→ ACTION ITEM
Only the lines from the top of the listing below to the line that has "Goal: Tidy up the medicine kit" should be echoed, with both ends kept and pictures left out.

→ RECORDED INFORMATION

****************

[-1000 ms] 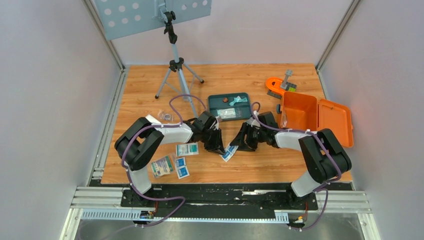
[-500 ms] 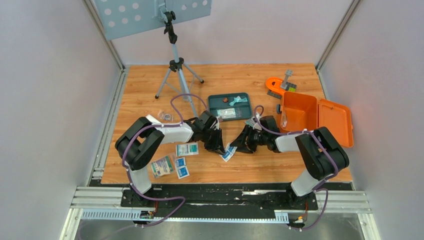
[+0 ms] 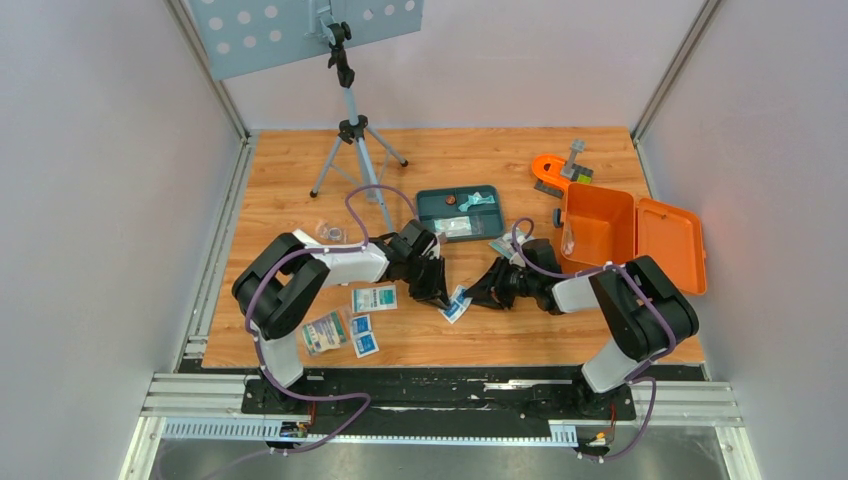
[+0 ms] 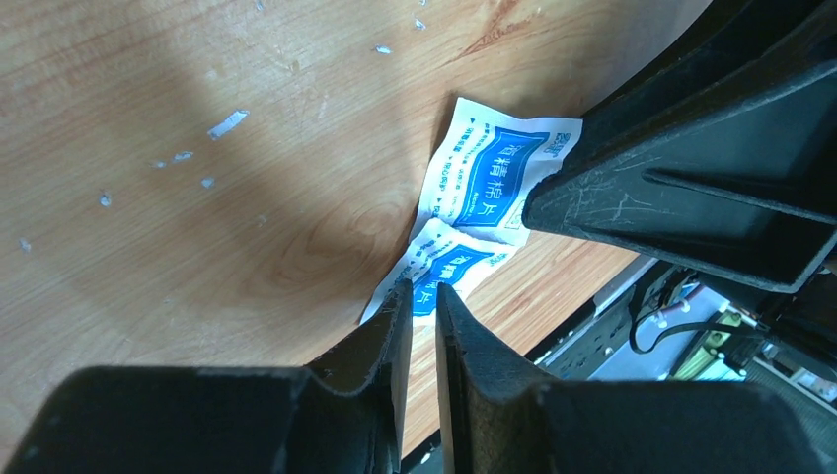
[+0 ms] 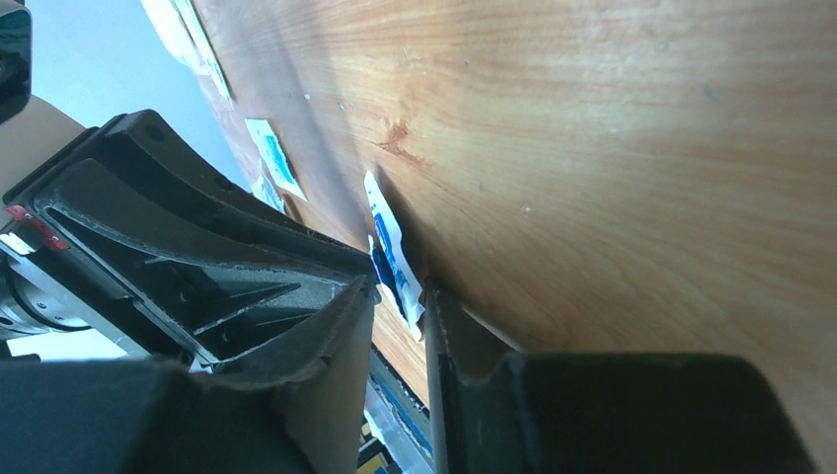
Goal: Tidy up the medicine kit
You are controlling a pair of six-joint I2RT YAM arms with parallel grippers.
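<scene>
The left gripper (image 3: 437,293) and the right gripper (image 3: 478,296) meet tip to tip near the middle of the wooden surface (image 3: 280,180), both angled down onto a strip of two blue-and-white sachets (image 3: 458,303) lying flat there.

In the left wrist view the left gripper (image 4: 419,291) has its fingers pressed almost together, pinching the near sachet of the strip (image 4: 494,173). A black finger of the other arm lies over the far sachet's right corner.

In the right wrist view the right gripper (image 5: 400,296) has its fingers drawn close, only a narrow slot between them. The edge of the strip (image 5: 387,232) stands in that slot against one finger. Whether it is clamped I cannot tell.

The medicine kit (image 3: 603,228), an orange rectangular plastic box, sits at the right edge of the surface, just beyond the right arm's elbow, its hinged lid laid open flat to the right.

A dark teal divided tray (image 3: 418,215) sits to the left of the kit, just far of the two grippers, with a few small items in its compartments. A small orange curved piece with a grey part (image 3: 555,170) lies far of the kit.

Near the left arm lie a white-and-teal packet (image 3: 374,298), two small blue sachets (image 3: 364,335) and a greenish pack (image 3: 324,333). A grey tripod (image 3: 350,140) stands at the far left of the surface.
</scene>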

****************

→ TASK SOLUTION
[-1000 ms] 
[-500 ms] 
[+0 ms] 
[+0 ms] 
[+0 ms] 
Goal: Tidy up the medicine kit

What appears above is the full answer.